Complications to consider:

Haemolytic Uraemic Syndrome (HUS):

  • Classically follows Shiga toxin–producing E. coli (STEC) diarrhoea (often bloody) and can occur 3–10 days after onset of gastroenteritis.
  • Most common in young children, but can affect adults (including older adults)—maintain a high index of suspicion in any patient with dysentery who deteriorates.
  • Suspect HUS if: A patient with recent diarrhoea develops the triad of:
    •  anaemia (pallor, raised bilirubin, schistocytes on blood film),
    • thrombocytopenia or bruising seen at role 1, and
    • acute kidney injury (or low urine output at role 1). 
  • May also see hypertension, neurological symptoms, and fluid overload.

Investigations:

  • FBC
  • U&Es/creatinine
  • blood film (schistocytes)
  • LDH
  • bilirubin
  • stool PCR/culture for STEC/Shigella

Immediate actions:

  • Evacuate urgently and seek specialist advice (paediatric/renal/hepatology via reach‑back).
  • Avoid antimotility agents (e.g., loperamide)
  • Supportive care:
    • Controlled IV fluids, correct electrolytes, manage hypertension if present, 
    • transfuse RBCs if symptomatic anaemia;
    • avoid platelets unless active bleeding or procedures; this is a consumptive thrombocytopaenia so more platelets will lead to further clots forming is microvasculature, particularly the kidneys and brain.

Prolonged Casualty Care

  • Continue electrolyte replacement
  • Daily review for complications; particularly delayed complications such as HUS.
  • Liaise with Environmental Health & Public Health for outbreak control, FMed 85 for notifiable organisms
  • Plan aeromed and discuss with reach back services if haemodynamic instability, sepsis, HUS, or persistent bloody diarrhoea >72 h.  

Paediatric Considerations

The same investigations and supportive principles apply in children. Special considerations are highlighted below: 

Assessment

Immediate assessment of hydration, urine output, mental status, and perfusion

Red flags: shock, persistent bloody diarrhoea, reduced urine output, altered consciousness, severe abdominal pain/distension → evacuate.

Management:

  • First-line: Oral Rehydration Solution (ORS) - aggressively and early. Offer small, frequent sips; use spoon/syringe if vomiting. ORS will reduce the risk of electrolyte mismanagement with intravenous therapy if tolerated.
  • IV fluids if:
    •  shock: 20 mL/kg isotonic crystalloid bolus, reassess
    • Unable to tolerate ORS or ongoing significant losses.

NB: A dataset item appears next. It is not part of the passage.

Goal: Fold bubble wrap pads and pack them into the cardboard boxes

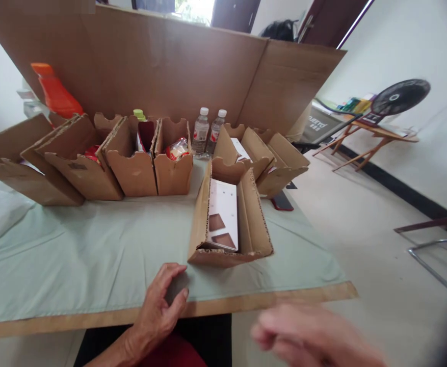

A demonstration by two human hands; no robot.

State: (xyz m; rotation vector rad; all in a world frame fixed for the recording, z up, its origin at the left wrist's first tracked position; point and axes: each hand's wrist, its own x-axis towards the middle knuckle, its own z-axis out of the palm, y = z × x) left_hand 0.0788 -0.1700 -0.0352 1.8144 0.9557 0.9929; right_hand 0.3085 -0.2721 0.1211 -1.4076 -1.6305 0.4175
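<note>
My left hand (161, 300) hovers at the table's front edge, thumb and fingers apart, with nothing between them. Just beyond its fingertips stands a brown cardboard box (231, 259), pulled forward of the others. Inside that box lies a white flat piece (223, 204) with two square cut-outs and several small holes, leaning against the left wall. At the lower right my right hand (303, 331) is smeared by motion, in front of the table edge and apart from the box. Its fingers look bent, but whether they hold anything cannot be made out.
Several cardboard boxes (133, 176) line the back, some holding packets (178, 149). Behind them stand two water bottles (201, 132), an orange bottle (57, 94) and a tall cardboard panel (162, 66). A plastic bag (1, 211) lies left; a fan (399, 97) stands right.
</note>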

Monitoring: Track electrolytes (Na/K), glucose (treat hypoglycaemia promptly), and urine output.

Antimotility Agents - Avoid loperamide in children <12 years.

HUS Vigilance - Maintain high suspicion in any child with bloody diarrhoea or deterioration 3–10 days after gastroenteritis.


Lower threshold for evacuation in infants/young children due to rapid dehydration and complications.